Try it: Repeat the whole listing below precisely. Omit all pictures.

Recorded information:
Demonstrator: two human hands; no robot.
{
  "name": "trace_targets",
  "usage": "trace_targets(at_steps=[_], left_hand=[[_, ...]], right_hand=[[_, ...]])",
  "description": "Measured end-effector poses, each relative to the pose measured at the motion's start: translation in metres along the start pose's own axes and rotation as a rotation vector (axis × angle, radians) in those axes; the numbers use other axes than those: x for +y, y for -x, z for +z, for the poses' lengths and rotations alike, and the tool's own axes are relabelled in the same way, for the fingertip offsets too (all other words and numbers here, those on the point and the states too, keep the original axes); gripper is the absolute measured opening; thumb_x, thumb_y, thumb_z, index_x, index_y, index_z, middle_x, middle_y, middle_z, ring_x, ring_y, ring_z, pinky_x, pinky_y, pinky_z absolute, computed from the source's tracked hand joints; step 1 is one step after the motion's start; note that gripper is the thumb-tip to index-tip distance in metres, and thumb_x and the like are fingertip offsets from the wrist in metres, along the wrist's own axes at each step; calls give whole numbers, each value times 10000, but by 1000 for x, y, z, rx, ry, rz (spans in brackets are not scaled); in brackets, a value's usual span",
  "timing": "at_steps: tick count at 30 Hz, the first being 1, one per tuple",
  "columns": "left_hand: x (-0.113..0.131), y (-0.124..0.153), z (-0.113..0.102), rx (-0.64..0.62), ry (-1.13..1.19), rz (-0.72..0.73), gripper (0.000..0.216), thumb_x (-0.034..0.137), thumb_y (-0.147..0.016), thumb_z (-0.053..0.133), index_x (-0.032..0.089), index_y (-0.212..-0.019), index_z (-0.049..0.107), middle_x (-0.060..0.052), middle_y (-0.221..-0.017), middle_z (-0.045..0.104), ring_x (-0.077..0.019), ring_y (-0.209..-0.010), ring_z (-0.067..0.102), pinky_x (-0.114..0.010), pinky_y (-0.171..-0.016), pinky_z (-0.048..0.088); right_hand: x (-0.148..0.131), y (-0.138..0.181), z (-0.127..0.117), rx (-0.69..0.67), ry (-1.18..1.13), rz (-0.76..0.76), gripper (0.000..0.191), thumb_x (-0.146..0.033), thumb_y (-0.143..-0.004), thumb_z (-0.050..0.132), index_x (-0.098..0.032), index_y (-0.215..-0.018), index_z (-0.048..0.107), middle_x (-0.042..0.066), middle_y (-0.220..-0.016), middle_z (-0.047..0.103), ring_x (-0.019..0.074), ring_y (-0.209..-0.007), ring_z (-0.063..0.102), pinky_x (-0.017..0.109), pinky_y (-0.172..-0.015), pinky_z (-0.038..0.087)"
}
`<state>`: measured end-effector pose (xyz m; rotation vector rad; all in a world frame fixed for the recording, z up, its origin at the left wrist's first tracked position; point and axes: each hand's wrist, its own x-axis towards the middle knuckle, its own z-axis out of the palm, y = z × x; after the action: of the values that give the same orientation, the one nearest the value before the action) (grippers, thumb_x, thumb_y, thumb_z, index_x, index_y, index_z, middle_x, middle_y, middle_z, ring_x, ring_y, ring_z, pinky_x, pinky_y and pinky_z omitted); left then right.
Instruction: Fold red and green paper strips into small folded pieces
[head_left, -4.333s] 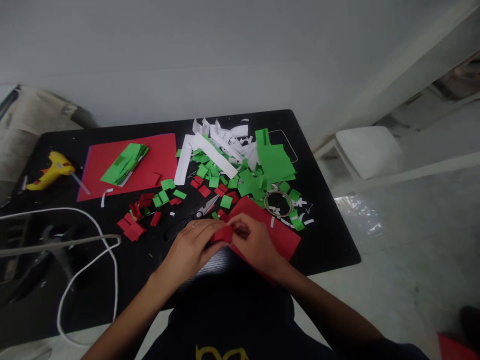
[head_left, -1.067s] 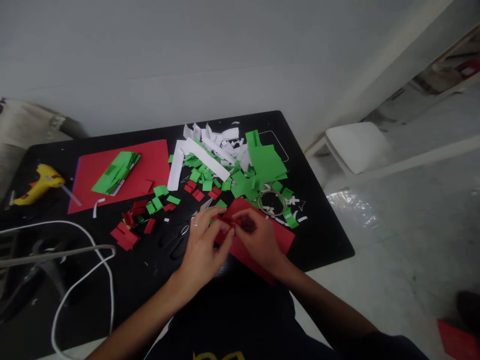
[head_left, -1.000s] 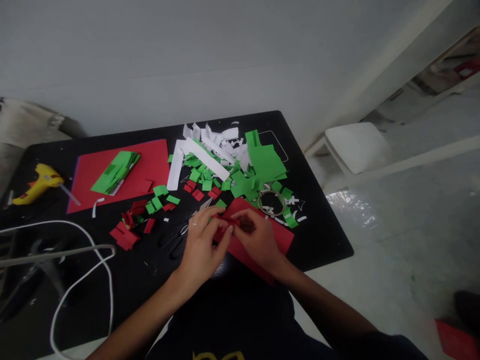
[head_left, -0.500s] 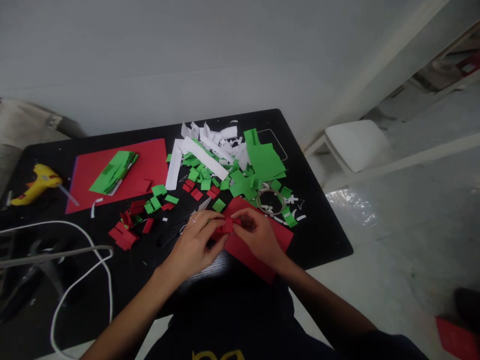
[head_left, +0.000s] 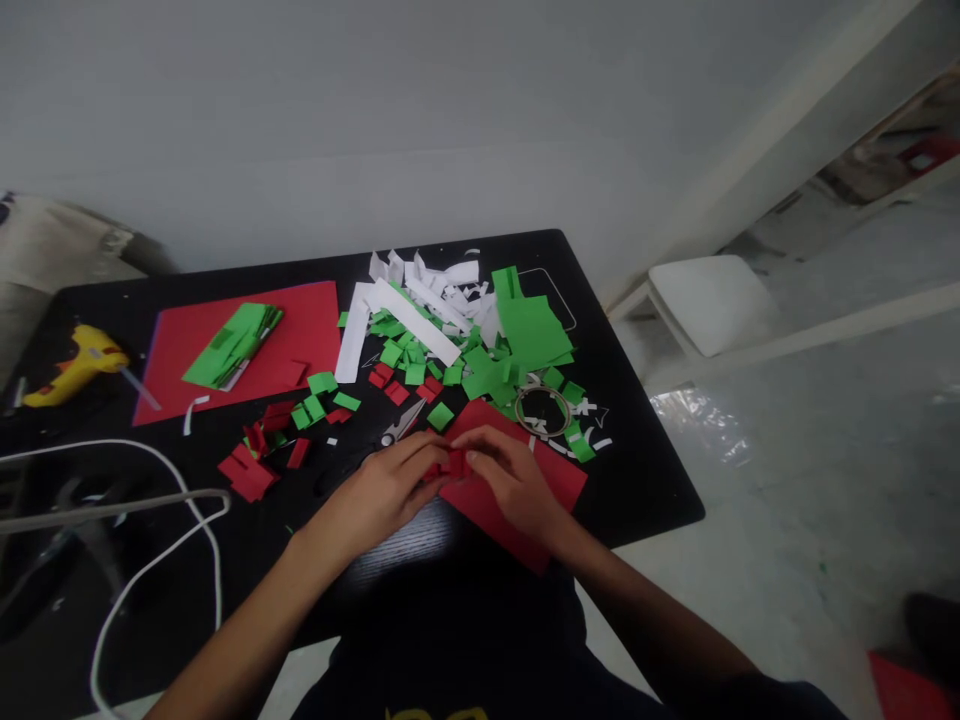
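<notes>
Between my two hands is a small folded piece of red paper (head_left: 454,464). My left hand (head_left: 390,490) pinches its left side, and my right hand (head_left: 514,482) grips the right side with thumb and fingers. Under my right hand lies a red paper sheet (head_left: 551,485) on the black table (head_left: 637,440). Scissors (head_left: 403,422) rest just beyond my left hand, blades pointing away and handles partly hidden. A green paper square (head_left: 440,416) lies close to the blade tips. Small folded red pieces (head_left: 249,472) are scattered to the left.
White paper strips (head_left: 416,318) and green scraps (head_left: 480,365) pile up at the back. A metal ring (head_left: 543,410) sits at right. Leftward are a red sheet (head_left: 315,330) bearing a green paper bundle (head_left: 234,345), a yellow glue gun (head_left: 79,365) and a white cable (head_left: 214,560).
My fingers have shifted on the red paper, covering more of it, and my left hand has drawn back slightly. More of the scissors shows. The whole view has tilted a little.
</notes>
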<state>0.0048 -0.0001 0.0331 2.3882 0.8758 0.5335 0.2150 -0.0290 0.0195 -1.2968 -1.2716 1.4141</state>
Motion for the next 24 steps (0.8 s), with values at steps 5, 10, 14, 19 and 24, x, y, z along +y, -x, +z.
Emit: trace_targets(at_steps=[5,10,14,19,24], left_hand=[[6,0,0,28,-22,-9,135,243,-1073,510,194,-1136,619,-109,-1226,691,-214,-1097,729,-355,-927,634],[6,7,2,24,41,-56,123,246,-1056,561,202,-1158,614,-95,-1260,674,-201,-1146,707,-358,-987,610],[6,9,1,35,74,-78,133,228,-1052,557,202,-1161,629,-92,-1250,676,-197,-1138,708,-344,-971,611],[7,6,-3,46,128,-89,143,247,-1039,593,205,-1161,654,-85,-1230,687,-183,-1132,709,-323,-997,594],[-9,0,-16,77,125,-134,208,324,-1008,651,227,-1186,696,-79,-1253,710,-213,-1145,707,-348,-1005,585]], right_hand=[[0,1,5,-23,20,-35,202,-268,-856,744,-224,-1020,635,36,-1033,724,200,-972,732,330,-875,607],[0,0,7,-14,68,-74,116,-151,-844,636,-217,-935,607,17,-942,683,178,-886,696,314,-825,585],[-5,0,7,-59,78,-82,105,-188,-849,671,-217,-868,571,-11,-854,637,149,-769,638,279,-731,552],[2,-2,7,-31,143,-68,88,-186,-851,669,-215,-846,587,-6,-837,668,162,-774,658,286,-722,544],[10,-6,5,-2,177,-60,121,-153,-854,627,-205,-929,707,37,-952,775,203,-905,741,336,-831,575]])
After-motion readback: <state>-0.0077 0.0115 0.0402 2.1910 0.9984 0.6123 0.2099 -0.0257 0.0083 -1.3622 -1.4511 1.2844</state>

Output:
Demonstrator: two human hands; no robot.
{
  "name": "trace_targets",
  "usage": "trace_targets(at_steps=[_], left_hand=[[_, ...]], right_hand=[[_, ...]])",
  "description": "Measured end-effector poses, each relative to the pose measured at the motion's start: translation in metres along the start pose's own axes and rotation as a rotation vector (axis × angle, radians) in those axes; the numbers use other axes than those: x for +y, y for -x, z for +z, for the poses' lengths and rotations alike, and the tool's own axes are relabelled in the same way, for the fingertip offsets too (all other words and numbers here, those on the point and the states too, keep the original axes); gripper is the absolute measured opening; thumb_x, thumb_y, thumb_z, index_x, index_y, index_z, middle_x, middle_y, middle_z, ring_x, ring_y, ring_z, pinky_x, pinky_y, pinky_z absolute, computed from the source's tracked hand joints; step 1 is one step after the motion's start; note that gripper is the thumb-tip to index-tip distance in metres, and thumb_x and the like are fingertip offsets from the wrist in metres, along the wrist's own axes at each step; calls give whole numbers, each value times 10000, but by 1000 for x, y, z, rx, ry, rz (spans in brackets are not scaled); in brackets, a value's usual span",
  "timing": "at_steps: tick count at 30 Hz, the first being 1, one per tuple",
  "columns": "left_hand: x (-0.113..0.131), y (-0.124..0.153), z (-0.113..0.102), rx (-0.64..0.62), ry (-1.13..1.19), rz (-0.72..0.73), gripper (0.000..0.216), thumb_x (-0.034..0.137), thumb_y (-0.147..0.016), thumb_z (-0.053..0.133), index_x (-0.032..0.089), index_y (-0.212..-0.019), index_z (-0.049..0.107), middle_x (-0.060..0.052), middle_y (-0.221..-0.017), middle_z (-0.045..0.104), ring_x (-0.077..0.019), ring_y (-0.209..-0.010), ring_z (-0.067..0.102), pinky_x (-0.114..0.010), pinky_y (-0.171..-0.016), pinky_z (-0.048..0.088); right_hand: x (-0.148..0.131), y (-0.138..0.181), z (-0.127..0.117), rx (-0.69..0.67), ry (-1.18..1.13), rz (-0.76..0.76), gripper (0.000..0.191), thumb_x (-0.146..0.033), thumb_y (-0.143..-0.004), thumb_z (-0.050..0.132), index_x (-0.098..0.032), index_y (-0.215..-0.018), index_z (-0.048..0.107), middle_x (-0.042..0.066), middle_y (-0.220..-0.016), middle_z (-0.047..0.103), ring_x (-0.019..0.074), ring_y (-0.209..-0.007), ring_z (-0.063..0.102), pinky_x (-0.017..0.109), pinky_y (-0.172..-0.015), pinky_z (-0.038..0.087)"
}
`<state>`: measured end-effector pose (xyz m; rotation vector rad; all in a world frame fixed for the recording, z up, its origin at the left wrist's first tracked position; point and axes: each hand's wrist, its own x-axis towards the middle knuckle, its own z-axis out of the palm, y = z × x; after the action: of the values that give the same orientation, the one nearest the value before the action) (grippers, thumb_x, thumb_y, thumb_z, index_x, index_y, index_z, middle_x, middle_y, middle_z, ring_x, ring_y, ring_z, pinky_x, pinky_y and pinky_z omitted); left then right.
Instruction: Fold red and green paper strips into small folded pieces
[head_left, -4.333s] 
[head_left, -1.067s] 
[head_left, -1.000s] 
[head_left, -0.500s] 
[head_left, +0.000s] 
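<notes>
Between my two hands is a small folded piece of red paper (head_left: 454,464). My left hand (head_left: 390,490) pinches its left side, and my right hand (head_left: 514,482) grips the right side with thumb and fingers. Under my right hand lies a red paper sheet (head_left: 551,485) on the black table (head_left: 637,440). Scissors (head_left: 403,422) rest just beyond my left hand, blades pointing away and handles partly hidden. A green paper square (head_left: 440,416) lies close to the blade tips. Small folded red pieces (head_left: 249,472) are scattered to the left.
White paper strips (head_left: 416,318) and green scraps (head_left: 480,365) pile up at the back. A metal ring (head_left: 543,410) sits at right. Leftward are a red sheet (head_left: 315,330) bearing a green paper bundle (head_left: 234,345), a yellow glue gun (head_left: 79,365) and a white cable (head_left: 214,560).
My fingers have shifted on the red paper, covering more of it, and my left hand has drawn back slightly. More of the scissors shows. The whole view has tilted a little.
</notes>
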<state>0.0048 -0.0001 0.0331 2.3882 0.8758 0.5335 0.2150 -0.0290 0.0195 -1.2968 -1.2716 1.4141</state>
Motion for the next 24 steps (0.8 s), with values at steps 5, 10, 14, 19 and 24, x, y, z along +y, -x, +z.
Emit: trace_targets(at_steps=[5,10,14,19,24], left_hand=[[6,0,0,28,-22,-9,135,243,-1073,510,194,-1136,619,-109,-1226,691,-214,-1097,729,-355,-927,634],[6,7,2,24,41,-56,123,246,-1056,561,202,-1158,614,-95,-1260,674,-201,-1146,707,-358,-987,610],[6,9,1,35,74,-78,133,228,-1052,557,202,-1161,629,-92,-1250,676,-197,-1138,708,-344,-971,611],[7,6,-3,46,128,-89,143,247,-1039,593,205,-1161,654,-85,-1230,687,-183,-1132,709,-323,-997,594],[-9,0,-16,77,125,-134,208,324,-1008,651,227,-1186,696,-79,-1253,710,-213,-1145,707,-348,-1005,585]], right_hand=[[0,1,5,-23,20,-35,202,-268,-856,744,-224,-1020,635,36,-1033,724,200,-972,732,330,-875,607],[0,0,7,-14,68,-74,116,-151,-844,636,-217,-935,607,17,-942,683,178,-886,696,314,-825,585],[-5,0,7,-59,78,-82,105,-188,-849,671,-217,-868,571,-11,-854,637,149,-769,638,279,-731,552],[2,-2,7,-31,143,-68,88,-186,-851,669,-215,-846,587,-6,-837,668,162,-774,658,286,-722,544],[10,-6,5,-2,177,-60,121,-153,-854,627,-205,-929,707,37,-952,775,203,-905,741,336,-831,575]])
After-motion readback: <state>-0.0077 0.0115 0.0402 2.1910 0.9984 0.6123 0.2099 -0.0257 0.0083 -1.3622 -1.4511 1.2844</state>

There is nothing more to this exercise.